Creating a derived analytic model with sql_create

The following is an example LookML view file that defines a SQL-based analytic model for a BigQuery database by using the sql_create subparameter of derived_analytic_model. In this example, the sql_create parameter defines the full CREATE OR REPLACE statement to execute to create the analytic model in a single step.

view: MyWarehouseOrdersView {
  derived_analytic_model: {
    sql_create:
      CREATE OR REPLACE PROPERTY GRAPH ${SQL_TABLE_NAME}
        NODE TABLES(
          accounting.Loan AS Loan
            KEY(loanId)
            LABEL Loan PROPERTIES(
              loanId,
              loanAmount,
              balance,
              createTime,
              interestRate,
              accountId,
              balance + 100 AS derived_balance,
              CASE WHEN balance > 1000 THEN "High" ELSE "Low" END AS risk_level,
              CONCAT("ID-", CAST(loanId AS STRING)) AS full_id,
              DATE(2024, 1, 1) AS fixed_date,
              MEASURE(AVG(interestRate)) AS avg_interest_rate
            ),
          accounting.AccountView AS Account
            KEY(accountId)
            LABEL Account PROPERTIES(
              accountId,
              createTime,
              isBlocked,
              accountType,
              amount,
              ownerId,
              MEASURE(MIN(createTime)) AS oldest_account_create_time,
              MEASURE(MAX(createTime)) AS newest_account_create_time,
              MEASURE(AVG(amount)) AS avg_account_amount,
              MEASURE(SUM(amount)) AS total_account_amount,
              MEASURE(COUNT(DISTINCT accountType)) AS account_type_count
            ),
          accounting.PersonMV AS Person
            KEY(personId)
            LABEL Person PROPERTIES(
              personId,
              personName,
              age,
              age_tier,
              MEASURE(AVG(age)) AS avg_age,
              MEASURE(COUNT(DISTINCT age_tier)) AS age_tier_count
            )
        )
        EDGE TABLES(
          accounting.Loan AS Account_Repay_Loan
            KEY(loanId)
            SOURCE KEY(loanId) REFERENCES Loan(loanId)
            DESTINATION KEY(accountId) REFERENCES Account(accountId)
            LABEL Repay NO PROPERTIES,
          accounting.Account AS Person_Own_Account
            KEY(accountId)
            SOURCE KEY(accountId) REFERENCES Account(accountId)
            DESTINATION KEY(ownerId) REFERENCES Person(personId)
            LABEL Own NO PROPERTIES
        );;
  }

  # Mapping dimensions/measures to the dimensions/measures
  # provided by the analytic model

  dimension: loan_id {
    type: number
    sql: Loan_loanId ;;
  }

  dimension: account_ID {
    type: number
    sql: Account_accountID ;;
  }

  ...

}

Accessing the stable analytic model

If you created your derived analytic model by using the sql subparameter and you included the publish_as_db_analytic_model: yes statement under your derived_analytic_model parameter, Looker will publish (create) the stable analytic model on the next cycle of the Looker regenerator after the derived analytic model's LookML is deployed to production with publish_as_db_analytic_model: yes.
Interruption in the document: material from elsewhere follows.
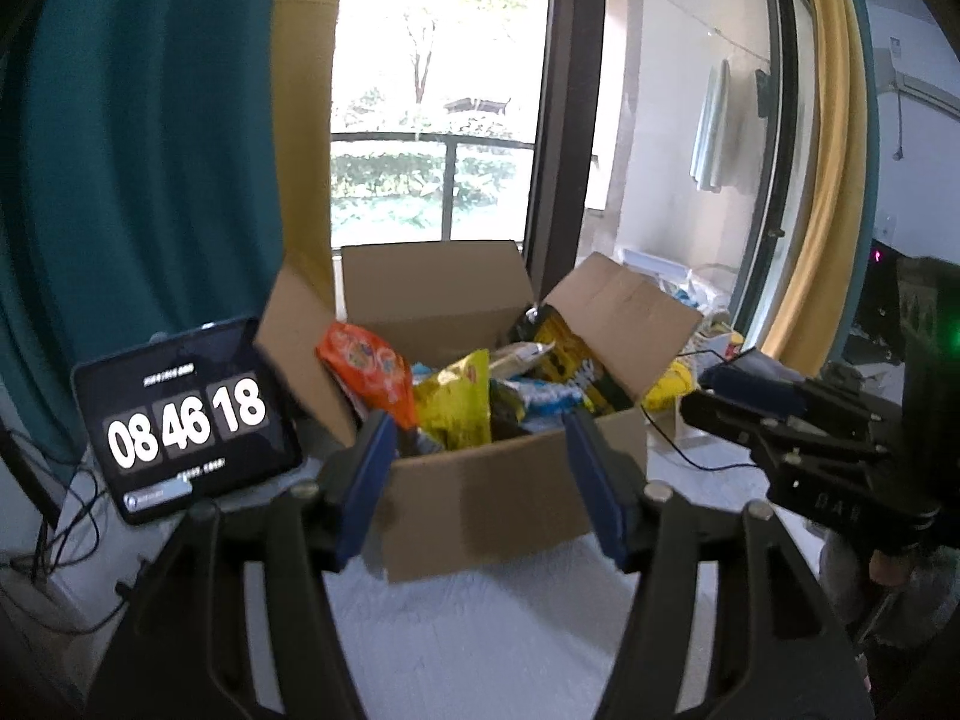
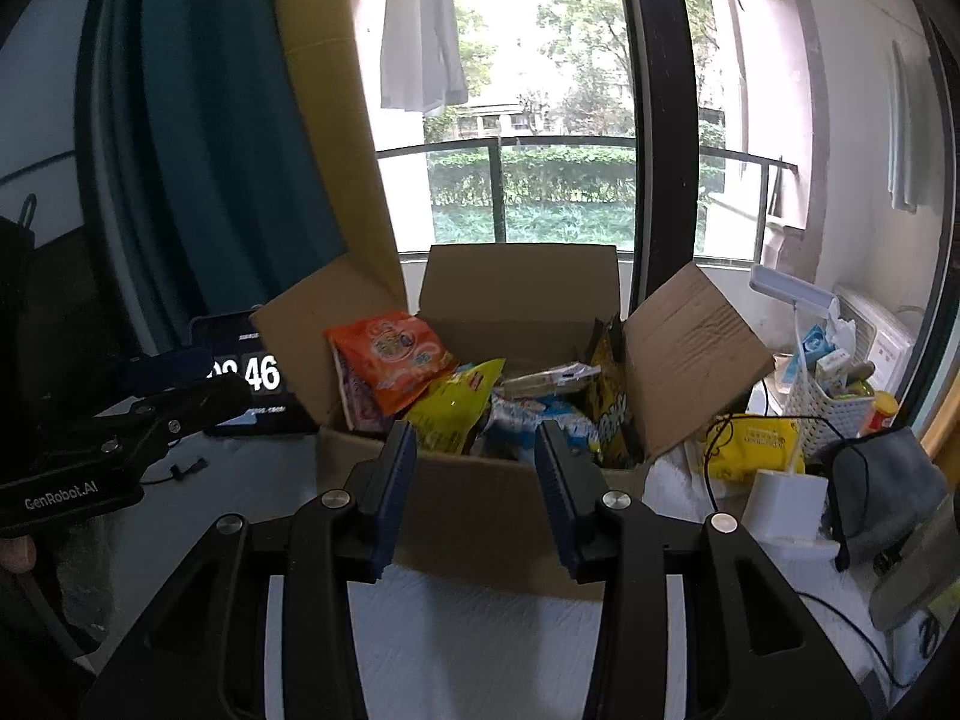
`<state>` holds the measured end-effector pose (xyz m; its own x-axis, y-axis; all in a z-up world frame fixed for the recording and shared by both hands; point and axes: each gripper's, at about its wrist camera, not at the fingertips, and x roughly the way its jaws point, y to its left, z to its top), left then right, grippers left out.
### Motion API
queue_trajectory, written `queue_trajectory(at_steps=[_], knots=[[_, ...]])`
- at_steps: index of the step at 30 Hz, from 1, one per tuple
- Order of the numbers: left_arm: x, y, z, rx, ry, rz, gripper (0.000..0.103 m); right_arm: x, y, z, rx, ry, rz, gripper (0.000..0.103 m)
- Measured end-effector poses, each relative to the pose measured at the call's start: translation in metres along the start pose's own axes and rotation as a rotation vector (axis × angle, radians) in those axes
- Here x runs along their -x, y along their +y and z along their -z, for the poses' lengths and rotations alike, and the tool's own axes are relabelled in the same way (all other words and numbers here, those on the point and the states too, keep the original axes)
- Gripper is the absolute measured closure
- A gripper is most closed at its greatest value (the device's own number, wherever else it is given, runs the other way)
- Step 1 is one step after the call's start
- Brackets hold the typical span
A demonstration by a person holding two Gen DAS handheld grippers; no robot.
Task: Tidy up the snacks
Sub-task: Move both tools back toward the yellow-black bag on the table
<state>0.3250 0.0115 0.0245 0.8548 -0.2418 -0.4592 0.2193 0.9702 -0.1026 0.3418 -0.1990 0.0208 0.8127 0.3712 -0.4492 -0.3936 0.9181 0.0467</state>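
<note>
Snack bags, an orange packet (image 2: 390,360) and a yellow pouch (image 2: 453,408) among them, fill the open cardboard box (image 2: 492,516) ahead of my empty, parted left gripper (image 1: 480,480) and right gripper (image 2: 474,486); light, crinkly, crushable, probably best pinched by a top seam.

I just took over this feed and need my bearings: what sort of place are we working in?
Most likely a room in a home, beside a balcony. A shirt hangs outside the glass door, teal and yellow curtains frame it, and an open cardboard box of snack bags sits on a white-covered table.
</note>
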Motion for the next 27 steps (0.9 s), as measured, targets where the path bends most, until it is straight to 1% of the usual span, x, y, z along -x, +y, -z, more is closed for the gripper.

When the stable analytic model is published, you can query it directly by using its stable name. You can determine the stable name from the information that is included on the SQL tab in the Data section of an Explore query of the analytic model. Follow these steps to get the stable name for an analytic model:

  1. Open the Explore for your analytic model's view.
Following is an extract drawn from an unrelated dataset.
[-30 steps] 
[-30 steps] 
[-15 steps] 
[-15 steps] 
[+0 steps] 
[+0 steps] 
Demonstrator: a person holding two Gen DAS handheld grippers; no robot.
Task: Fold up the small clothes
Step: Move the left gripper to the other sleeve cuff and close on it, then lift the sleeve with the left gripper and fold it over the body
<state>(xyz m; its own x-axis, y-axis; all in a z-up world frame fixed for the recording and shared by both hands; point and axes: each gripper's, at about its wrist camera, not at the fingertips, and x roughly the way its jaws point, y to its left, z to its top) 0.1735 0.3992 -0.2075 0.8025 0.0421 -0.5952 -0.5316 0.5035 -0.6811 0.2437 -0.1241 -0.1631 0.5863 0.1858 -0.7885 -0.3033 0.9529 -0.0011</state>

  2. In the Explore, select any dimensions or measures from the field picker.

  3. Click the SQL tab of the Data section.
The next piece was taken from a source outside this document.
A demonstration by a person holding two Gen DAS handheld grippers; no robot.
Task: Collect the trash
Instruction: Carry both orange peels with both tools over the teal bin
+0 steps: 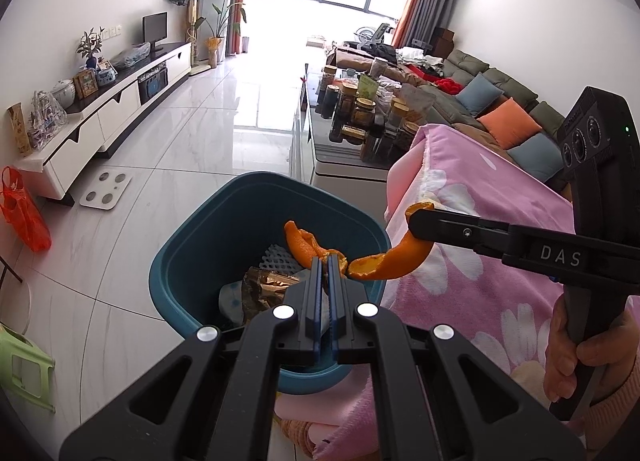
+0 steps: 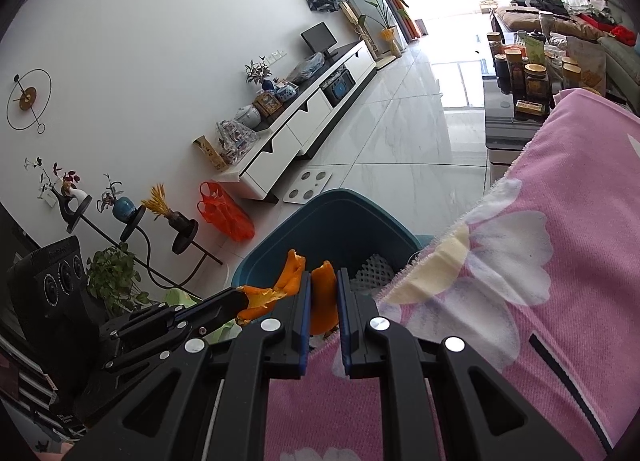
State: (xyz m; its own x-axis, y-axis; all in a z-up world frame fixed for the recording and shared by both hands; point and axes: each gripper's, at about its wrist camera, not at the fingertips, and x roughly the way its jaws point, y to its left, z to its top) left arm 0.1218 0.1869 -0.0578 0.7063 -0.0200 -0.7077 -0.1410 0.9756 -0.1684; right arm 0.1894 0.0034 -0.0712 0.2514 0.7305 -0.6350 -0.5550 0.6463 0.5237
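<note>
Both peels hang over the blue bin (image 1: 224,221): left gripper (image 1: 329,261) fingers pinching one orange peel (image 1: 304,245) above its middle. Right gripper (image 2: 323,281) fingers pinch the second peel (image 2: 323,297) at the rim nearest the pink blanket (image 2: 560,261), its length drooping binward.

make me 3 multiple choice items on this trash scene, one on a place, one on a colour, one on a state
1. Where is the left gripper's orange peel?
A. over the open bin
B. on the floor tiles
C. on the TV cabinet

2. What colour is the trash bin?
A. red
B. teal blue
C. white

3. What state is the right gripper in?
A. wide open, empty
B. shut on a piece of orange peel
C. shut on a foam net

Answers:
1. A, the peel hangs above the bin's opening, beside the pink floral blanket.
2. B, its walls and rim are teal blue in both views.
3. B, the peel sits pinched between its fingers.
</note>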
  4. In the SQL tab, locate one of the following SQL statements:

    • For BigQuery Graph:
      • CREATE PROPERTY GRAPH
      • SELECT ... FROM GRAPH_EXPAND('PROPERTY_GRAPH_NAME')
    • For Snowflake semantic view:
      • CREATE SEMANTIC VIEW
      • SELECT ... FROM SEMANTIC_VIEW_NAME
  5. The stable name is a view that Looker creates in the scratch schema, which points to the actual obfuscated table shown in the SQL tab. To get the stable name for the analytic view, fill in the following information from the SQL statement:

    SCRATCH_SCHEMA_NAME.CONNECTION_REGISTRATION_KEY_MODEL_NAME_VIEW_NAME
    
    • SCRATCH_SCHEMA_NAME: The scratch schema name is the beginning of the string following the CREATE or SELECT statement, before the "."
    • CONNECTION_REGISTRATION_KEY: The connection registration key is two characters; depending on your database dialect, it will follow either a dollar sign or the first underscore in the table name in the CREATE or SELECT statement.
    • MODEL_NAME: The name of the LookML model.
    • VIEW_NAME: The name of the view where the analytic model is defined.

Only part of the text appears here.